Each line of the data that includes "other" must be copied.

━━━━━━━━━━━━━━━━━━━━━━━━━━━━━━

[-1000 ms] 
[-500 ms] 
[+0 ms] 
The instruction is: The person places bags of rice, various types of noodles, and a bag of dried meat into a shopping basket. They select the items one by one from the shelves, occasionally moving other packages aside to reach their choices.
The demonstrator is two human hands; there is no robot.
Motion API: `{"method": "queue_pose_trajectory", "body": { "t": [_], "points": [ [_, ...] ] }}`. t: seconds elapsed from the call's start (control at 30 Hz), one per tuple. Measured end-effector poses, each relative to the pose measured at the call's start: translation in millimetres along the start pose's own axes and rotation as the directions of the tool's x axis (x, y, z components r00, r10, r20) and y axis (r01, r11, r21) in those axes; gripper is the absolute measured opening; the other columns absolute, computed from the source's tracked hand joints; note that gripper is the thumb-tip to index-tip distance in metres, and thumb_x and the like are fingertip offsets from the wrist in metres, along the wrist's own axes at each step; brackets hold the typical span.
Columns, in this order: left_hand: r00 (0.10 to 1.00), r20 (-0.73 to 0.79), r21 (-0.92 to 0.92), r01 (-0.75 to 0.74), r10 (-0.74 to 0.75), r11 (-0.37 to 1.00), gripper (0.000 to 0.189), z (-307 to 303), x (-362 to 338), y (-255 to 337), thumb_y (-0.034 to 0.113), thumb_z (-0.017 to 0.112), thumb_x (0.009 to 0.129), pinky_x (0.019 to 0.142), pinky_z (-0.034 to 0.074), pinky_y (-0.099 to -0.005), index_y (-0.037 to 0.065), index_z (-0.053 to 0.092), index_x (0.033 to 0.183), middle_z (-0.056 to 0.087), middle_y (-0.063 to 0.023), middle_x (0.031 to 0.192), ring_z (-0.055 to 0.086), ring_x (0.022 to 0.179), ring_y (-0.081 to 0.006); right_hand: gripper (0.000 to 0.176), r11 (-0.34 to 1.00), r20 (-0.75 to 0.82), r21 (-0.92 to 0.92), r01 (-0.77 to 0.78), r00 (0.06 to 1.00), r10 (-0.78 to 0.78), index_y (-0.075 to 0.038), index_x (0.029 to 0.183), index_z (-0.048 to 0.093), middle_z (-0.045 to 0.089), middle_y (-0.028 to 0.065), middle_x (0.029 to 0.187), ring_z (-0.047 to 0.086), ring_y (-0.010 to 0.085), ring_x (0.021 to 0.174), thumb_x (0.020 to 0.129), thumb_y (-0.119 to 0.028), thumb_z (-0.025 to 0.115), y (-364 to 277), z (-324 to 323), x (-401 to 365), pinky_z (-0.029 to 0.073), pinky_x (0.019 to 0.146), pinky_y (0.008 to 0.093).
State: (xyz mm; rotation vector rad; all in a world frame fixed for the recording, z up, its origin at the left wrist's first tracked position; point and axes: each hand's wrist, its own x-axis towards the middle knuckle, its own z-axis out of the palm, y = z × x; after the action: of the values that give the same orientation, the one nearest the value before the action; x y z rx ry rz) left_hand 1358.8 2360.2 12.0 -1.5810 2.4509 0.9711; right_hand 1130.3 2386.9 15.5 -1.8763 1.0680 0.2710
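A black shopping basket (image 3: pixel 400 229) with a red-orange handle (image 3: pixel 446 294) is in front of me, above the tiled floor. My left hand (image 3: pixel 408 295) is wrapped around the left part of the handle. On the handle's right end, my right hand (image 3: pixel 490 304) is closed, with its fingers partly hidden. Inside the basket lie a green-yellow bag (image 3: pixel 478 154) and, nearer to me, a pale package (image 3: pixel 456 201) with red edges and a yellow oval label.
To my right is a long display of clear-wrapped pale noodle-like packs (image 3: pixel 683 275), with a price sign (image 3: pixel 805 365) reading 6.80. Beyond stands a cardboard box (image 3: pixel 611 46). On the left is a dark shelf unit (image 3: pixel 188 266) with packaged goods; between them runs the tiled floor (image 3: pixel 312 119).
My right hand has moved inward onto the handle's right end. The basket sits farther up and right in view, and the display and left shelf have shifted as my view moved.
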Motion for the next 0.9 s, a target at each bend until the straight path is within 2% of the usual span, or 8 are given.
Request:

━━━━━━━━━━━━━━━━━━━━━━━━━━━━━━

(Response to the task):
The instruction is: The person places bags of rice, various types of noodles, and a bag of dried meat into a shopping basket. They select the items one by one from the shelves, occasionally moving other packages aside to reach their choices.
Motion API: `{"method": "queue_pose_trajectory", "body": { "t": [_], "points": [ [_, ...] ] }}`. t: seconds elapsed from the call's start (control at 30 Hz), one per tuple. Measured end-effector poses, each relative to the pose measured at the call's start: translation in millimetres along the start pose's own axes and rotation as the directions of the tool's x axis (x, y, z components r00, r10, r20) and y axis (r01, r11, r21) in those axes; gripper is the absolute measured opening; the other columns absolute, computed from the source's tracked hand joints; note that gripper is the thumb-tip to index-tip distance in metres, and thumb_x and the like are fingertip offsets from the wrist in metres, along the wrist's own axes at each step; brackets hold the typical span.

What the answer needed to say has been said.